Um dos pontos centrais da proposta é a revogação de um item que atualmente permite a transferência de militares condenados para unidades prisionais comuns, onde eles teriam que conviver com criminosos que enfrentam em sua rotina de trabalho. Gonçalves defende a medida como um meio de proteger a integridade física dos agentes, ressaltando que a possibilidade de interação com indivíduos com quem constroem um confronto direto no exercício da função representa um sério risco à sua segurança.

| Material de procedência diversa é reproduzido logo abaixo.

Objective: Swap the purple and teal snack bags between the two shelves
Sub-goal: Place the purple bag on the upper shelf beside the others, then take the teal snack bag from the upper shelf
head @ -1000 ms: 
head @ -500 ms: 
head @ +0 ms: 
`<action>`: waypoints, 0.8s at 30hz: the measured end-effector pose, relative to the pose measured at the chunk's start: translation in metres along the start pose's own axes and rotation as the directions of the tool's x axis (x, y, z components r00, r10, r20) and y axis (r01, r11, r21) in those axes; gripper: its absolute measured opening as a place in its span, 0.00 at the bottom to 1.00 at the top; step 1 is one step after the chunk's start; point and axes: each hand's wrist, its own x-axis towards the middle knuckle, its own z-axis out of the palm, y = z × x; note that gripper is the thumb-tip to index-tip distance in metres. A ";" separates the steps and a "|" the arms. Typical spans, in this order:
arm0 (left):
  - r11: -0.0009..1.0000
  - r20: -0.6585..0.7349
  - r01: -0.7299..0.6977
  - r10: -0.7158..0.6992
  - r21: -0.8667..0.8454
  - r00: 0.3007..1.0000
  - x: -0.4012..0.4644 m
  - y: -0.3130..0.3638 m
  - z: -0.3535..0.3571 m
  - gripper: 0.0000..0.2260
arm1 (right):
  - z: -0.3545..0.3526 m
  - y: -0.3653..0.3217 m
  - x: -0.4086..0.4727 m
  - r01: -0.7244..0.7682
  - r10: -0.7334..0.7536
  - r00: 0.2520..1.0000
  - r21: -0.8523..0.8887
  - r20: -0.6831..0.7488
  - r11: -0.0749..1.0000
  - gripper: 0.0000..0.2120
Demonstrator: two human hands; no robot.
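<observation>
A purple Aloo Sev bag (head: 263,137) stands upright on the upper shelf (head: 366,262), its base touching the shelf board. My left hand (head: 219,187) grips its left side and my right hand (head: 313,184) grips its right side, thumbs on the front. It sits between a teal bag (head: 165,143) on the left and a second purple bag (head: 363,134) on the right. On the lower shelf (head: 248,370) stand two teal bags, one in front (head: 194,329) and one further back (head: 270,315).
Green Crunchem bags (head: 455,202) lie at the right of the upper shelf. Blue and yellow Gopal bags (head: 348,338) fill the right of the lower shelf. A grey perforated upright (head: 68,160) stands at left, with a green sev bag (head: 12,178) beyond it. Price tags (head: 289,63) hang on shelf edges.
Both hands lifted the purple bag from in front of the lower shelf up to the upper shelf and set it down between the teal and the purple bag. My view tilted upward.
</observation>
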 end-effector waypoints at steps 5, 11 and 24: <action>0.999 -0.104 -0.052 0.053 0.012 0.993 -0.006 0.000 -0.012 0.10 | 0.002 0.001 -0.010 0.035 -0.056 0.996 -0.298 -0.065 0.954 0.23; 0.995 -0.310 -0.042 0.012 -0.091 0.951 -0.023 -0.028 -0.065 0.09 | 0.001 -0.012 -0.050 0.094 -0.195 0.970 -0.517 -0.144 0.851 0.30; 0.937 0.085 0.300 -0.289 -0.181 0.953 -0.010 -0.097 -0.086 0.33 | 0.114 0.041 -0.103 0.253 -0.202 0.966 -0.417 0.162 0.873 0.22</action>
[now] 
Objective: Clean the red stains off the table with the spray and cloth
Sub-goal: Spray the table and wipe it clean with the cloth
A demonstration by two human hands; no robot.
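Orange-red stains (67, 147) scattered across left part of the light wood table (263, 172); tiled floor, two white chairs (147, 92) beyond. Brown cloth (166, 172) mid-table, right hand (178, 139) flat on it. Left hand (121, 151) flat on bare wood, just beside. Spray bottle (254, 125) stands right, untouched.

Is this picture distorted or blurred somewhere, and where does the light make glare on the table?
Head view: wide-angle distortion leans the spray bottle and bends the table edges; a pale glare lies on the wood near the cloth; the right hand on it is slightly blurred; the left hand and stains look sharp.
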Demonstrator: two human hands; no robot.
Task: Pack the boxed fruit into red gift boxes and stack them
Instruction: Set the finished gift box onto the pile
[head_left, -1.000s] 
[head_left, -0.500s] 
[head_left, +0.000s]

O relator do projeto, deputado Delegado Paulo Bilynskyj, endossou a proposta, enfatizando que os perigos enfrentados pelos militares não cessam com o cumprimento da pena. Ele alertou para a vulnerabilidade a que os policiais e bombeiros estão expostos, fazendo referência a possíveis retaliações de organizações criminosas mesmo após a condenação. Bilynskyj também destacou a desigualdade existente na legislação atual, que privilegia os policiais civis ao permitir que cumpram penas em instalações próprias da categoria.
O projeto estabelece uma sequência preferencial de locais para cumprimento da pena, começando pelas unidades prisionais militares da própria corporação. Na ausência dessas, os militares poderiam ser alocados em alojamentos com condições adequadas. Caso não se viabilize nenhuma das opções anteriores, a prisão domiciliar seria considerada a última alternativa.
Atualmente, o projeto está em tramitação com caráter conclusivo, o que significa que pode ser analisado apenas nas comissões designadas, sem necessidade de votação no plenário da casa, a menos que surjam divergências que impeçam esse encaminhamento. A próxima etapa envolve a Comissão de Constituição e Justiça e de Cidadania. Para ser transformado em lei, o projeto ainda precisará passar pela aprovação tanto dos deputados quanto dos senadores.